EXERCISE: Quote exactly the lines from the start of the entries to the one with "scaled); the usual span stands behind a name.", both ends included.

DATASET EXTRACT:
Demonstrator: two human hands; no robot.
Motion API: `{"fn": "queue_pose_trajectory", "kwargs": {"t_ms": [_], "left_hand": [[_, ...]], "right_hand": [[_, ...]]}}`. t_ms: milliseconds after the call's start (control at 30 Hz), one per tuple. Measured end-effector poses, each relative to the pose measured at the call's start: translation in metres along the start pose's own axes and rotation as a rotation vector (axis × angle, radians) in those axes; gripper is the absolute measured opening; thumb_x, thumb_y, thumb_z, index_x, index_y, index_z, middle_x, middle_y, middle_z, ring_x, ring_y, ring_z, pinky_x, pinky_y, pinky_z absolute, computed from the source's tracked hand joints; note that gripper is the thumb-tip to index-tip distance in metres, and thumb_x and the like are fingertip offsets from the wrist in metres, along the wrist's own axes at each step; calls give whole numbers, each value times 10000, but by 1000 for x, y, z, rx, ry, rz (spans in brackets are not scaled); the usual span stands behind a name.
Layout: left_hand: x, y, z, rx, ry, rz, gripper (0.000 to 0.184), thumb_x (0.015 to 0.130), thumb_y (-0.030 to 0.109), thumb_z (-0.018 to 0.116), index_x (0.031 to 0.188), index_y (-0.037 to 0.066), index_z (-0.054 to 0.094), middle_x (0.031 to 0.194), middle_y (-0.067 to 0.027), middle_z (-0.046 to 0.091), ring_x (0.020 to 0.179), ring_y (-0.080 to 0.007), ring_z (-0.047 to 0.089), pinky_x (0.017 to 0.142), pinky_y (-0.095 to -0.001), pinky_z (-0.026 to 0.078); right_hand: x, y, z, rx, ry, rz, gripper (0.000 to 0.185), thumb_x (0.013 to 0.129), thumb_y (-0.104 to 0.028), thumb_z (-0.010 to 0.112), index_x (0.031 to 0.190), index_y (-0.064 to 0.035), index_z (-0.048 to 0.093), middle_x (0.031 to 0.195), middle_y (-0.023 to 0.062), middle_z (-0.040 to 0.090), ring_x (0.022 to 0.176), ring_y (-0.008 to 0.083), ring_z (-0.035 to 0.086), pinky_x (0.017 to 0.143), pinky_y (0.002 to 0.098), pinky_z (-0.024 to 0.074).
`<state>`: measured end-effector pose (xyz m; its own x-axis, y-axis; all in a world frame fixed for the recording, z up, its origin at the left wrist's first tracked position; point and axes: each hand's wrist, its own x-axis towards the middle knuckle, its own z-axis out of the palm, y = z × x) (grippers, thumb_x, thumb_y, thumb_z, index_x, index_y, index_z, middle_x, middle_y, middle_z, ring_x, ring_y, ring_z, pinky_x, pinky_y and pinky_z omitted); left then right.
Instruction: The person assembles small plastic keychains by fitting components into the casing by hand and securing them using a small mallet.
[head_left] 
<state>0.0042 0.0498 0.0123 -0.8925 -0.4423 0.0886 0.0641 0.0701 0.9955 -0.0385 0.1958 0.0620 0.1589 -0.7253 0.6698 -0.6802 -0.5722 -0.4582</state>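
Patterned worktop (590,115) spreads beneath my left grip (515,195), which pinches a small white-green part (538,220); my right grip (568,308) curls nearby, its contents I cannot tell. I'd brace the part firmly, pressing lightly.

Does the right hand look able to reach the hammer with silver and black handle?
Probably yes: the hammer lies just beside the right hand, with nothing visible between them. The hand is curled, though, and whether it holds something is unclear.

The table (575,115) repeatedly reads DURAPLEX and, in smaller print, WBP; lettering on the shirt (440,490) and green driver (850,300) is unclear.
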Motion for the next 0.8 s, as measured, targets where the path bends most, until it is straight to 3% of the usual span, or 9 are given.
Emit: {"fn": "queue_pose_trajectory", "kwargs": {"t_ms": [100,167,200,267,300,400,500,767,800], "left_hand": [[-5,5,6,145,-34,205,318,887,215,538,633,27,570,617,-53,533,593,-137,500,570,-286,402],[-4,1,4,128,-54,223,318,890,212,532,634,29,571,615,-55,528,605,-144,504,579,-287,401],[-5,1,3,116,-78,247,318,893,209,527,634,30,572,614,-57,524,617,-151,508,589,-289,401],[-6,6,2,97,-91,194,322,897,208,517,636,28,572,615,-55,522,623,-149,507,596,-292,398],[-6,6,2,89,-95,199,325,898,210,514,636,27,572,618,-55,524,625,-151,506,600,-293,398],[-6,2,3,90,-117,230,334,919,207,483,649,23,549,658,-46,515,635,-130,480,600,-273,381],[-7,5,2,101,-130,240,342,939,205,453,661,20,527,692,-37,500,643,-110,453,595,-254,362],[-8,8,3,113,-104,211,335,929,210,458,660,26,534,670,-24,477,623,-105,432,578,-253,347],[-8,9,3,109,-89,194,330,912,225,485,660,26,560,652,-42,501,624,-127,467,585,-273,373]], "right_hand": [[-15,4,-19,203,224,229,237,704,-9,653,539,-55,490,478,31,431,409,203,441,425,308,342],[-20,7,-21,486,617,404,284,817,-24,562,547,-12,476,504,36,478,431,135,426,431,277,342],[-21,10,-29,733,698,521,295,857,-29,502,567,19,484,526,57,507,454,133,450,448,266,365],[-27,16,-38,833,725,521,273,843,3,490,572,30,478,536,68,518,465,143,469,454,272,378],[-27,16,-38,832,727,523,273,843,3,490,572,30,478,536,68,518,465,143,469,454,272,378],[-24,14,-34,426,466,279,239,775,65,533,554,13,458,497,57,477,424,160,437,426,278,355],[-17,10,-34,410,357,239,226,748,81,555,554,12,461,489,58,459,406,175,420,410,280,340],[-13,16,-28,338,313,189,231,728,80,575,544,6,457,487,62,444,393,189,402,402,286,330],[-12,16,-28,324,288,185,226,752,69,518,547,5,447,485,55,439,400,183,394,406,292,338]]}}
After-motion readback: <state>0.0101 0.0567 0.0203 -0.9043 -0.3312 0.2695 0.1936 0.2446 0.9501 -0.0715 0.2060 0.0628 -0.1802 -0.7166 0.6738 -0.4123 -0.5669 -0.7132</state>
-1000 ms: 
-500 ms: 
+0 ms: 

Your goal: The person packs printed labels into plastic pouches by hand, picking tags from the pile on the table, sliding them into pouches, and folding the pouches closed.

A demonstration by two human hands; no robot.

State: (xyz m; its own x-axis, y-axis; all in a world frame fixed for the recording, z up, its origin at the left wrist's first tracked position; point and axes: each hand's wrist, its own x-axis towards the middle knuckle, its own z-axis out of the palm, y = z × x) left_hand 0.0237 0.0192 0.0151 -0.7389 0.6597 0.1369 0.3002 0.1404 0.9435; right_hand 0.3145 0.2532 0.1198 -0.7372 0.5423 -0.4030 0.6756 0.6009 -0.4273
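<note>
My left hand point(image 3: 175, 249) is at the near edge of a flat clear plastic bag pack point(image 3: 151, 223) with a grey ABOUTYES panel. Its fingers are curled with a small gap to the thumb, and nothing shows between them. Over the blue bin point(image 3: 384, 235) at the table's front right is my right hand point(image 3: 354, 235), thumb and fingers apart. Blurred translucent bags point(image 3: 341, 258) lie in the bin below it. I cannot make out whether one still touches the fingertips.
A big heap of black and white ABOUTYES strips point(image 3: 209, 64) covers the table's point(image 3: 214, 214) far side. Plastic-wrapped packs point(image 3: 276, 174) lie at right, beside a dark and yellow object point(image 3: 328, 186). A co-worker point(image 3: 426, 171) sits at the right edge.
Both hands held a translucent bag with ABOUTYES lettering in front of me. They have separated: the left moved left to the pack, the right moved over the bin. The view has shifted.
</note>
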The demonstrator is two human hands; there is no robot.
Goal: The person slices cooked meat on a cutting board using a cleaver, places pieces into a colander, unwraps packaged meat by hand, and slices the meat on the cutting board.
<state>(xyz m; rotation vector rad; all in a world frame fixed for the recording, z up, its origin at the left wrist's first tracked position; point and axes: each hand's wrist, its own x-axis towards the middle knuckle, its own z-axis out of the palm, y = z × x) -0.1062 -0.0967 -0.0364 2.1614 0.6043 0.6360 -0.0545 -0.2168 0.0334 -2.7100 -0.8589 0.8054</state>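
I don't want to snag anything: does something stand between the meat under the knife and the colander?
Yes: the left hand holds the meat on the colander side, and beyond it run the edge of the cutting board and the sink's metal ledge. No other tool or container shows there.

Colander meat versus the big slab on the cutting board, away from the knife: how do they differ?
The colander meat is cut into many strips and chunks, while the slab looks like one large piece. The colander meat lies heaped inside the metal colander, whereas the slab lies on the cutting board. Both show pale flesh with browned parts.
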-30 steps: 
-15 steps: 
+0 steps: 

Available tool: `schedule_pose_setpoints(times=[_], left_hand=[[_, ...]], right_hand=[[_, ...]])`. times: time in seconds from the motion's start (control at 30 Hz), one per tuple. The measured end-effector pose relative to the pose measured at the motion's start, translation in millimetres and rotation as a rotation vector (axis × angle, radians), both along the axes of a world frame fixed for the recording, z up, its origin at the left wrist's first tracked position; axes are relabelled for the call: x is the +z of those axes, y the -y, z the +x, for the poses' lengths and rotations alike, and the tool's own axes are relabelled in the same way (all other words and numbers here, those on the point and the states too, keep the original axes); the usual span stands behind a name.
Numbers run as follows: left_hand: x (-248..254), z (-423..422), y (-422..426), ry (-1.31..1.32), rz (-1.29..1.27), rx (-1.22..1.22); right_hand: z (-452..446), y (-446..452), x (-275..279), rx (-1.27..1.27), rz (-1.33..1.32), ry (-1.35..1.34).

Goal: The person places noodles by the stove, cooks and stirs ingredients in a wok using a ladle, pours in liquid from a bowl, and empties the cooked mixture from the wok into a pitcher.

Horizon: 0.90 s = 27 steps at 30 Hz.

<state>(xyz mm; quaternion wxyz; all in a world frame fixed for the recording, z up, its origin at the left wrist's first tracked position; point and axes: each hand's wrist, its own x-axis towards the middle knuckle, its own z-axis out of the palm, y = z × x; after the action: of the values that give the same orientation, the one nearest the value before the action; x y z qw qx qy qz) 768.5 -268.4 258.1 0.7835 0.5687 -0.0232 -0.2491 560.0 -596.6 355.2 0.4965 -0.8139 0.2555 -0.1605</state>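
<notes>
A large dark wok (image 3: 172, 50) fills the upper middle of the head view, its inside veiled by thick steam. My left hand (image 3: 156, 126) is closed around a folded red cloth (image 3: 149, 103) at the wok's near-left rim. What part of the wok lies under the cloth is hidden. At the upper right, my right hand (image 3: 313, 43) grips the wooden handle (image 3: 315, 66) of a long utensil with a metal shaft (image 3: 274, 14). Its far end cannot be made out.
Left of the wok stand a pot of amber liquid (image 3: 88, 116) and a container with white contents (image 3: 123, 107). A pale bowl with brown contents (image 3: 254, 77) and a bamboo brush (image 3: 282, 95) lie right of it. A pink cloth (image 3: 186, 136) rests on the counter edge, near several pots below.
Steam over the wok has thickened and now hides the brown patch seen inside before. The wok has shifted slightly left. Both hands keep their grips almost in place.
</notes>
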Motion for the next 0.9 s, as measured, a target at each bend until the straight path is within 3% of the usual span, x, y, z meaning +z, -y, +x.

TASK ANSWER:
Demonstrator: two human hands; no robot.
Motion API: `{"fn": "queue_pose_trajectory", "kwargs": {"t_ms": [_], "left_hand": [[_, ...]], "right_hand": [[_, ...]]}}`. t_ms: milliseconds after the call's start (control at 30 Hz), one per tuple. Measured end-effector poses, each relative to the pose measured at the call's start: translation in metres along the start pose's own axes and rotation as a rotation vector (axis × angle, radians) in those axes; gripper is the absolute measured opening; thumb_x, thumb_y, thumb_z, index_x, index_y, index_z, middle_x, middle_y, middle_z, ring_x, ring_y, ring_z, pinky_x, pinky_y, pinky_z absolute, computed from the source's tracked hand joints; note that gripper is the thumb-tip to index-tip distance in metres, and thumb_x and the like are fingertip offsets from the wrist in metres, along the wrist's own axes at each step; calls give whole numbers, each value times 10000, but by 1000 for x, y, z, rx, ry, rz (spans in brackets are not scaled); the usual span stands behind a name.

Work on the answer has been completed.